> _Exercise_:
Every record must be copied exactly. Leave nothing out.

Data provided section start

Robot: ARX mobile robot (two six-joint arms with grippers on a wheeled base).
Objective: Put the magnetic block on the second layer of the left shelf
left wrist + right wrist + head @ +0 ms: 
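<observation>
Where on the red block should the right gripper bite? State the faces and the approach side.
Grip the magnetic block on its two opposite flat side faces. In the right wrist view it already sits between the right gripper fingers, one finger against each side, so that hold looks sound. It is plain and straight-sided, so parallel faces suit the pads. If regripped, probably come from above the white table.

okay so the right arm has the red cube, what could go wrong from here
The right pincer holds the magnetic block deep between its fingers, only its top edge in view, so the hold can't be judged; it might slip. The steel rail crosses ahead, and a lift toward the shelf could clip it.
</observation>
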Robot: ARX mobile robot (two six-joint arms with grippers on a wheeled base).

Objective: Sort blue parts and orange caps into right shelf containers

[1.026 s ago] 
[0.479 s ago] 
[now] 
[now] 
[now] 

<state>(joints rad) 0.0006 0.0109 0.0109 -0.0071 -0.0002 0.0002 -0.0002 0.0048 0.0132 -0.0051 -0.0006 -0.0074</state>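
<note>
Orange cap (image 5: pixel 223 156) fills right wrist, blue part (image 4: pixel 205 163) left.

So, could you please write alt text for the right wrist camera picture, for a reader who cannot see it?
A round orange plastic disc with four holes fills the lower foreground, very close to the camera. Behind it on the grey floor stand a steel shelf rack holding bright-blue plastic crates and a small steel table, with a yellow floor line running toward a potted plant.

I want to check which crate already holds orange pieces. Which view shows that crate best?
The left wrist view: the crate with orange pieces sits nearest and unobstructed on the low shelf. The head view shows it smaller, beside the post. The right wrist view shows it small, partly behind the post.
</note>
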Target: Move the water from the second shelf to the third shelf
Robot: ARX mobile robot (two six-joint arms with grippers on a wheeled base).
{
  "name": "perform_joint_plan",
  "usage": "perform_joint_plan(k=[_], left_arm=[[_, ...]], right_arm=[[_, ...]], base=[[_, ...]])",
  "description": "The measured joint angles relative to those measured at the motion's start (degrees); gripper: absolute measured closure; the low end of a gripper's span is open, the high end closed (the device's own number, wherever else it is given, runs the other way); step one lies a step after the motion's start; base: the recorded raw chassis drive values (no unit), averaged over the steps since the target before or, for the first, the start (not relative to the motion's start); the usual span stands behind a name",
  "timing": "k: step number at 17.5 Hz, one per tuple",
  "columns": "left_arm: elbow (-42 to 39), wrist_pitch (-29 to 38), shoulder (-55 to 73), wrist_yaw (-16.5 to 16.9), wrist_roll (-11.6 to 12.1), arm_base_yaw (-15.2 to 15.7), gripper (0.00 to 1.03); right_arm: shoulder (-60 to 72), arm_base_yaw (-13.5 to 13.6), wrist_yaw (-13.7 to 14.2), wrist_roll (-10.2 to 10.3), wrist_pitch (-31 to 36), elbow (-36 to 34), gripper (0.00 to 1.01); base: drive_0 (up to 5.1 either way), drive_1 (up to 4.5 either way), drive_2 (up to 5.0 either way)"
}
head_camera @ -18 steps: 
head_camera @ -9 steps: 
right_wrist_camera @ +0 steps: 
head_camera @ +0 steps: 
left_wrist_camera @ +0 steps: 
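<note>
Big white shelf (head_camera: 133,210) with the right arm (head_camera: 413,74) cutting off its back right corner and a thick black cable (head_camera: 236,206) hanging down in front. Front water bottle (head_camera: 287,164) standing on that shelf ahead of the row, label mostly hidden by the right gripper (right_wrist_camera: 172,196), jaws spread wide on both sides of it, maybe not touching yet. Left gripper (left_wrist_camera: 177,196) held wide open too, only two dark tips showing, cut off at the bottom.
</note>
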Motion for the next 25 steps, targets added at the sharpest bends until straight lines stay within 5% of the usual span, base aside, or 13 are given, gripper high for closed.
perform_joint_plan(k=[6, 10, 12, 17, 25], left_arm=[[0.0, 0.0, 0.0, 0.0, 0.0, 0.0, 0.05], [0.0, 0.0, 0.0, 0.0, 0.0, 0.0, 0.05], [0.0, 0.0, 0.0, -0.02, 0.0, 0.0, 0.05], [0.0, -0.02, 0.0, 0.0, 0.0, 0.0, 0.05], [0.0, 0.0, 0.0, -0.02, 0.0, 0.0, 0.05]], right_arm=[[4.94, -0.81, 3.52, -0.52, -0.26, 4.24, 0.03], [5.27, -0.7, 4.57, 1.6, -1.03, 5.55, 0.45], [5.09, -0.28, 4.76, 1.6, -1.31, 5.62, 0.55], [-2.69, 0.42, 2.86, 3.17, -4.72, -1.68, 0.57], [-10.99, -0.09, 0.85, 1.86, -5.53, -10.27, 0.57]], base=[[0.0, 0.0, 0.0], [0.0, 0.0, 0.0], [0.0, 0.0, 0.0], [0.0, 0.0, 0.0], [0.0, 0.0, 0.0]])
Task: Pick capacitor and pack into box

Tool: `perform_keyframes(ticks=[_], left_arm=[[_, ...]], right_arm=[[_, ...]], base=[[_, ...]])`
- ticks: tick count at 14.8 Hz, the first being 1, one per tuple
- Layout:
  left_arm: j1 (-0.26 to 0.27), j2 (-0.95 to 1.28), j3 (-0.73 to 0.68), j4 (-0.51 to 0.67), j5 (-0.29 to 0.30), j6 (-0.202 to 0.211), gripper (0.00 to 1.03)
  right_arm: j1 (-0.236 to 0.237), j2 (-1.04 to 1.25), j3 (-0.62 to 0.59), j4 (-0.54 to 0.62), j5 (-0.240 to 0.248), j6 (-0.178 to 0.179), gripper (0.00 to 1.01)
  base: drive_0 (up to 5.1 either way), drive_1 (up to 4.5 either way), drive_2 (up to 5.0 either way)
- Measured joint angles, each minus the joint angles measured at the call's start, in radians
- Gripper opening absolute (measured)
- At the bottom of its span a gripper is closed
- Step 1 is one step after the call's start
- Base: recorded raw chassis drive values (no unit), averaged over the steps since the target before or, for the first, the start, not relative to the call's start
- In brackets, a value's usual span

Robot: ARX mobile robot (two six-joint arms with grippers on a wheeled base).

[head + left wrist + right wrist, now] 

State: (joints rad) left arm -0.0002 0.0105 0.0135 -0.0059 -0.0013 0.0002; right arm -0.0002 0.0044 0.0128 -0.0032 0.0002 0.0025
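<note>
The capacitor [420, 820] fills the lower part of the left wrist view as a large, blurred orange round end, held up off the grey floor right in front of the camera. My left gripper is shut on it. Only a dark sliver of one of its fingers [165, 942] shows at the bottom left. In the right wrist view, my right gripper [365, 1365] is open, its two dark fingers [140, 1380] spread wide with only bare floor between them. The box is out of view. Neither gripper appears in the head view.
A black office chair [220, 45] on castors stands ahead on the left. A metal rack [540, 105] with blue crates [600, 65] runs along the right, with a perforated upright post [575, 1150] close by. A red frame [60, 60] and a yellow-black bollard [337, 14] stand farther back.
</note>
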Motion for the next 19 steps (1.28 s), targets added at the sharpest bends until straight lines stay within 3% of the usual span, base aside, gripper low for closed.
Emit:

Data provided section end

> _Exercise output_:
Robot: ARX mobile robot (two six-joint arms with grippers on a wheeled base).
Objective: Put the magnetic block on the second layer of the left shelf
left wrist + right wrist + head @ +0 ms: 
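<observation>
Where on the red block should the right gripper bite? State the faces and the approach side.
Grip the magnetic block on its two opposite flat side faces. In the right wrist view it already sits between the right gripper fingers, one finger against each side, so that hold looks sound. It is plain and straight-sided, so parallel faces suit the pads. If regripped, probably come from above the white table.

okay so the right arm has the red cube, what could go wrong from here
The right pincer holds the magnetic block deep between its fingers, only its top edge in view, so the hold can't be judged; it might slip. The steel rail crosses ahead, and a lift toward the shelf could clip it.
</observation>
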Robot: ARX mobile robot (two six-joint arms with grippers on a wheeled base).

Objective: Sort blue parts and orange caps into right shelf containers

[1.026 s ago] 
[0.479 s ago] 
[now] 
[now] 
[now] 

<state>(joints rad) 0.0006 0.0109 0.0109 -0.0071 -0.0002 0.0002 -0.0002 0.0048 0.0132 -0.0051 -0.0006 -0.0074</state>
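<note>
Orange cap (image 5: pixel 223 156) fills right wrist, blue part (image 4: pixel 205 163) left.

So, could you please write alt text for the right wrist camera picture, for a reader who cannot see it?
A round orange plastic disc with four holes fills the lower foreground, very close to the camera. Behind it on the grey floor stand a steel shelf rack holding bright-blue plastic crates and a small steel table, with a yellow floor line running toward a potted plant.

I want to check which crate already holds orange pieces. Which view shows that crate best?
The left wrist view: the crate with orange pieces sits nearest and unobstructed on the low shelf. The head view shows it smaller, beside the post. The right wrist view shows it small, partly behind the post.
</note>
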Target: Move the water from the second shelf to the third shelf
Robot: ARX mobile robot (two six-joint arms with grippers on a wheeled base).
{
  "name": "perform_joint_plan",
  "usage": "perform_joint_plan(k=[_], left_arm=[[_, ...]], right_arm=[[_, ...]], base=[[_, ...]])",
  "description": "The measured joint angles relative to those measured at the motion's start (degrees); gripper: absolute measured closure; the low end of a gripper's span is open, the high end closed (the device's own number, wherever else it is given, runs the other way); step one lies a step after the motion's start; base: the recorded raw chassis drive values (no unit), averaged over the steps since the target before or, for the first, the start (not relative to the motion's start); the usual span stands behind a name",
  "timing": "k: step number at 17.5 Hz, one per tuple",
  "columns": "left_arm: elbow (-42 to 39), wrist_pitch (-29 to 38), shoulder (-55 to 73), wrist_yaw (-16.5 to 16.9), wrist_roll (-11.6 to 12.1), arm_base_yaw (-15.2 to 15.7), gripper (0.00 to 1.03); right_arm: shoulder (-60 to 72), arm_base_yaw (-13.5 to 13.6), wrist_yaw (-13.7 to 14.2), wrist_roll (-10.2 to 10.3), wrist_pitch (-31 to 36), elbow (-36 to 34), gripper (0.00 to 1.01); base: drive_0 (up to 5.1 either way), drive_1 (up to 4.5 either way), drive_2 (up to 5.0 either way)"
}
head_camera @ -18 steps: 
head_camera @ -9 steps: 
right_wrist_camera @ +0 steps: 
head_camera @ +0 steps: 
left_wrist_camera @ +0 steps: 
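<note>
Big white shelf (head_camera: 133,210) with the right arm (head_camera: 413,74) cutting off its back right corner and a thick black cable (head_camera: 236,206) hanging down in front. Front water bottle (head_camera: 287,164) standing on that shelf ahead of the row, label mostly hidden by the right gripper (right_wrist_camera: 172,196), jaws spread wide on both sides of it, maybe not touching yet. Left gripper (left_wrist_camera: 177,196) held wide open too, only two dark tips showing, cut off at the bottom.
</note>
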Motion for the next 25 steps, targets added at the sharpest bends until straight lines stay within 5% of the usual span, base aside, or 13 are given, gripper high for closed.
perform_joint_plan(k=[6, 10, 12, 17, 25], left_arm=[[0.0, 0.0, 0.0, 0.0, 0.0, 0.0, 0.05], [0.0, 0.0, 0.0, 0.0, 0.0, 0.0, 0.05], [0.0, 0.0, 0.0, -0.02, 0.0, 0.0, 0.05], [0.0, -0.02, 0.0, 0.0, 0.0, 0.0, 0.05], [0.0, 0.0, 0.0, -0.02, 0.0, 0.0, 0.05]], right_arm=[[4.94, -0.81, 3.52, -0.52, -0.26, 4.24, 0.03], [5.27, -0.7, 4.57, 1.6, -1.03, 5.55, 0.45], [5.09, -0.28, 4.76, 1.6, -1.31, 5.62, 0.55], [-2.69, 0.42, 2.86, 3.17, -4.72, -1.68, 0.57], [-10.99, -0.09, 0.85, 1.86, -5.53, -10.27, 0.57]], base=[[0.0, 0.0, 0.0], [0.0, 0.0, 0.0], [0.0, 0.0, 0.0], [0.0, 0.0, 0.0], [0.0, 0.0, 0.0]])
Task: Pick capacitor and pack into box

Tool: `perform_keyframes(ticks=[_], left_arm=[[_, ...]], right_arm=[[_, ...]], base=[[_, ...]])`
- ticks: tick count at 14.8 Hz, the first being 1, one per tuple
- Layout:
  left_arm: j1 (-0.26 to 0.27), j2 (-0.95 to 1.28), j3 (-0.73 to 0.68), j4 (-0.51 to 0.67), j5 (-0.29 to 0.30), j6 (-0.202 to 0.211), gripper (0.00 to 1.03)
  right_arm: j1 (-0.236 to 0.237), j2 (-1.04 to 1.25), j3 (-0.62 to 0.59), j4 (-0.54 to 0.62), j5 (-0.240 to 0.248), j6 (-0.178 to 0.179), gripper (0.00 to 1.01)
  base: drive_0 (up to 5.1 either way), drive_1 (up to 4.5 either way), drive_2 (up to 5.0 either way)
- Measured joint angles, each minus the joint angles measured at the call's start, in radians
- Gripper opening absolute (measured)
- At the bottom of its span a gripper is closed
- Step 1 is one step after the call's start
- Base: recorded raw chassis drive values (no unit), averaged over the steps since the target before or, for the first, the start, not relative to the call's start
- In brackets, a value's usual span

Robot: ARX mobile robot (two six-joint arms with grippers on a wheeled base).

[head + left wrist + right wrist, now] 

State: (joints rad) left arm -0.0002 0.0105 0.0135 -0.0059 -0.0013 0.0002; right arm -0.0002 0.0044 0.0128 -0.0032 0.0002 0.0025
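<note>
The capacitor [420, 820] fills the lower part of the left wrist view as a large, blurred orange round end, held up off the grey floor right in front of the camera. My left gripper is shut on it. Only a dark sliver of one of its fingers [165, 942] shows at the bottom left. In the right wrist view, my right gripper [365, 1365] is open, its two dark fingers [140, 1380] spread wide with only bare floor between them. The box is out of view. Neither gripper appears in the head view.
A black office chair [220, 45] on castors stands ahead on the left. A metal rack [540, 105] with blue crates [600, 65] runs along the right, with a perforated upright post [575, 1150] close by. A red frame [60, 60] and a yellow-black bollard [337, 14] stand farther back.
</note>
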Motion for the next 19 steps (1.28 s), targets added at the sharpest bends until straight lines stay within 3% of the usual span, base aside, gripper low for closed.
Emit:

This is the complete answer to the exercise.